« Baron Noir » : House of Kad

par Gwendal Plougastel
samedi 20 février 2016

La série Baron Noir donne enfin ses lettres de noblesse au genre politique à la télévision. Cette plongée fascinante au coeur du pouvoir et de ceux qui le convoitent est portée par une réalisation implacable, un Kad Merad impeccable et un acteur au charisme décidément hallucinant : Niels Arestrup.

Il était temps ! Temps de sortir des caricatures, des raccourcis faciles et de proposer des personnages plus vrais que nature, avec des histoires qui tiennent la route et qui vous embarquent pour un long périple. En d’autres termes, il était temps de voir sur les écrans français une série avec pour toile de fond l’univers politique. Vous en rêviez ? Canal l’a fait.

 

Politique friction

La mini-série Baron Noir est donc diffusée sur la chaine cryptée du 8 au 29 février, par le biais des 8 épisodes de la saison 1. « 1 » car qui pourrait douter, au vu de la qualité du programme, qu’il n’y en aura pas d’autres, et que cela restera à l'état de one-shot ? 

L’oeuvre met en scène Philippe Rickwaert (Kad Merad), député-maire ambitieux de Dunkerque, qui va être trahi par son mentor Francis Laugier (Niels Arestrup) au moment où ce dernier accède à l’Elysée. Sur fond de coup bas, de rebondissements, de haine et même d’amour, la série propose une succession de séquences politiques (élection présidentielle, législatives, désignation du Premier Secrétaire du PS...) aussi passionnantes les unes que les autres.

 

Plus Dray que nature

Si la série épate, c’est avant tout par son réalisme confondant. Il faut dire qu’Eric Benzekri, le scénariste, a traîné ses guêtres avec un certain nombre d’hommes politiques de gauche avant de passer à l’univers de la télévision, et il est d’ailleurs assez cocasse de constater de nombreuses similitudes entre le Baron Noir Merad et le parcours d’un certain Julien Dray…avec qui avait travaillé à l’époque Benzekri lorsque celui-ci était sa plume !

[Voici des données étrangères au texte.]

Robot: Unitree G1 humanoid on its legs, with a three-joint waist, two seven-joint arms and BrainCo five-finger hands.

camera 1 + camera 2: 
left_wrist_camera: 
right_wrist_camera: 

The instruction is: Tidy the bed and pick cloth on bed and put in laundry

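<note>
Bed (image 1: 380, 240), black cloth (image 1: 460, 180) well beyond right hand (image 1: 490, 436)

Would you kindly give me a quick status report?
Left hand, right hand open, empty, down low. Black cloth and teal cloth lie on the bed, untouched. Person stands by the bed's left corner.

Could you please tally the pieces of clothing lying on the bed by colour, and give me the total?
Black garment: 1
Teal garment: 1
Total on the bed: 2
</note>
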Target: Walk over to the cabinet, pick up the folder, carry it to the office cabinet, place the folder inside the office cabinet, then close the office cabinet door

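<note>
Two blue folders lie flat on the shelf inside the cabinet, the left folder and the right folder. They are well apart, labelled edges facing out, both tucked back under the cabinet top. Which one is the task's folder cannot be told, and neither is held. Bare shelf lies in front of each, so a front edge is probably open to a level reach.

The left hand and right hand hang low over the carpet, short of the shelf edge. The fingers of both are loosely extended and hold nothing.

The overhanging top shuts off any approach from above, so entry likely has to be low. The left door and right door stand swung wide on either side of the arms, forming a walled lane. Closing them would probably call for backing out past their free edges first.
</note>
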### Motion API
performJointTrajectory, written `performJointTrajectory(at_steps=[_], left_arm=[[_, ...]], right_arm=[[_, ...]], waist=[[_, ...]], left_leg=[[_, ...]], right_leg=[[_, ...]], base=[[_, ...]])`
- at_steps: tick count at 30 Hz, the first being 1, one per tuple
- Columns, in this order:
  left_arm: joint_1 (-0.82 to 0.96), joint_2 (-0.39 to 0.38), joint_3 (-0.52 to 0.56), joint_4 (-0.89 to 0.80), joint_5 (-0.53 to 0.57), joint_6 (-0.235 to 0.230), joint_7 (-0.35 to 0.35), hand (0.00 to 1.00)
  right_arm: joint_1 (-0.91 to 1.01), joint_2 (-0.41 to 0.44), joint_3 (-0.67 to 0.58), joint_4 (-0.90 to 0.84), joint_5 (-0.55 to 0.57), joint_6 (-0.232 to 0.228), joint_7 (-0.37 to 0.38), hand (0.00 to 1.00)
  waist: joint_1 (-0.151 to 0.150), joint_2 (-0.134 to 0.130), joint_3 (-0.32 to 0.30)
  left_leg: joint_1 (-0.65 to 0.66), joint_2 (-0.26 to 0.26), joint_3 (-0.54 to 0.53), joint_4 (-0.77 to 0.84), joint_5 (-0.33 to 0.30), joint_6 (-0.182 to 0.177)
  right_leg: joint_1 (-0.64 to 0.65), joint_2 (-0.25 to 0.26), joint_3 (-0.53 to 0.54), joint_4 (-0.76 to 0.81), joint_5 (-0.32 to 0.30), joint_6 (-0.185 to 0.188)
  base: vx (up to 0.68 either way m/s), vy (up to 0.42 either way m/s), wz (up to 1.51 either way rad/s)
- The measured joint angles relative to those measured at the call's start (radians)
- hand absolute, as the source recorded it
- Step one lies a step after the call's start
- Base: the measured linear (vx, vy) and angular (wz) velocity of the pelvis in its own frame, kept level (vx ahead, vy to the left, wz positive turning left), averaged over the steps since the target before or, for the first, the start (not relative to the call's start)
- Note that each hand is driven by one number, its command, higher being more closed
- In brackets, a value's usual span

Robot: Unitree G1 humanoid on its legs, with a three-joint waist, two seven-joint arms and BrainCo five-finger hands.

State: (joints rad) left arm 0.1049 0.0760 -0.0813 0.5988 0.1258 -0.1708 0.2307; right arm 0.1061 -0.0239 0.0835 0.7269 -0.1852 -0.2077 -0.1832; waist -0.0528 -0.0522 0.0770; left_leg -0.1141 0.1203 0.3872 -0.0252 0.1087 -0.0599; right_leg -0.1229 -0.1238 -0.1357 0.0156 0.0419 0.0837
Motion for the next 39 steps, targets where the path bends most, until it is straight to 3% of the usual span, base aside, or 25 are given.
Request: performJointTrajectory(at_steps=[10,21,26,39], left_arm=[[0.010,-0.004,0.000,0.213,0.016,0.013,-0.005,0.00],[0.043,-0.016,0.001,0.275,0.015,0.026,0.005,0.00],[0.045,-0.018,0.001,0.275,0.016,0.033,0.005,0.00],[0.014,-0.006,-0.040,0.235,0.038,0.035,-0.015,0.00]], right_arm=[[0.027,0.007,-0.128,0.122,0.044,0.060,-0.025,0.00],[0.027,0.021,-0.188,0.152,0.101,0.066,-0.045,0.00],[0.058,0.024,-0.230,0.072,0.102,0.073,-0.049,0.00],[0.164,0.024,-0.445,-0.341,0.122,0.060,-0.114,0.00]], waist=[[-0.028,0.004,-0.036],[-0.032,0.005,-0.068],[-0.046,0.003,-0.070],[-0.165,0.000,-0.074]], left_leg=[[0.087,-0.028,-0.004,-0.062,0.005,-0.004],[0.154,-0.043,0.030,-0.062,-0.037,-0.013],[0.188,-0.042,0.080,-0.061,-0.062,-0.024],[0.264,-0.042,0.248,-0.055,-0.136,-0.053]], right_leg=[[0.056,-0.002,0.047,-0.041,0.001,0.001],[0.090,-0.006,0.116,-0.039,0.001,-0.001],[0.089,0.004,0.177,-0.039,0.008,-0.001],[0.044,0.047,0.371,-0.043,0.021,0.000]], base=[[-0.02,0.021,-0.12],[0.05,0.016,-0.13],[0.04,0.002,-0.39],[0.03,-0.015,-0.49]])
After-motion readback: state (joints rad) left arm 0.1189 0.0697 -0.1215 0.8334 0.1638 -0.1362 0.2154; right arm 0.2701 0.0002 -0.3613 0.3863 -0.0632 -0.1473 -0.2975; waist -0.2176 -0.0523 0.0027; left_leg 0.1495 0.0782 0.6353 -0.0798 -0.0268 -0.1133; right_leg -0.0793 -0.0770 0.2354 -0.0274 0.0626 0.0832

A cette authenticité incontestable s’ajoute une réalisation à la fois musclée et précise, et une direction d’acteurs presque sans failles. On mettra seulement un bémol sur Anna Mouglalis, qui interprète ici une jeune énarque balancée en première ligne, et dont la voix, sorte de mix de Jeanne Moreau et Annie Girardot, ferait à elle seule une fantastique campagne de pub contre le tabagisme.

 

Mort sur le Niels

Pour le reste, il n’y a rien à redire. Kad Merad a donné de sa personne pour donner corps à un Rickwaert aussi proche du peuple que de la ligne jaune. Il fait le job et rajoute au passage une belle corde à son arc avec ce destin empli de sombres desseins. Sa relation pour le moins alambiquée avec le personnage de Niels Arestrup est pour le reste fascinante tant elle fait écho à des tandems politiques célèbres (Chirac/Giscard D’estaing, Rocard/Mitterrand, Sarkozy/Chirac…).

Arestrup, quant à lui, témoigne si besoin était qu’il est un acteur purement hypnotisant. Un président de la République qu’on suit les yeux fermés, avec la même évidence que le bandit sous les verrous ou l’agent immobilier véreux qu’il interpréta pour Jacques Audiard. Sûrement l’acteur le plus doué de sa génération ? En tout cas, un mythe errant.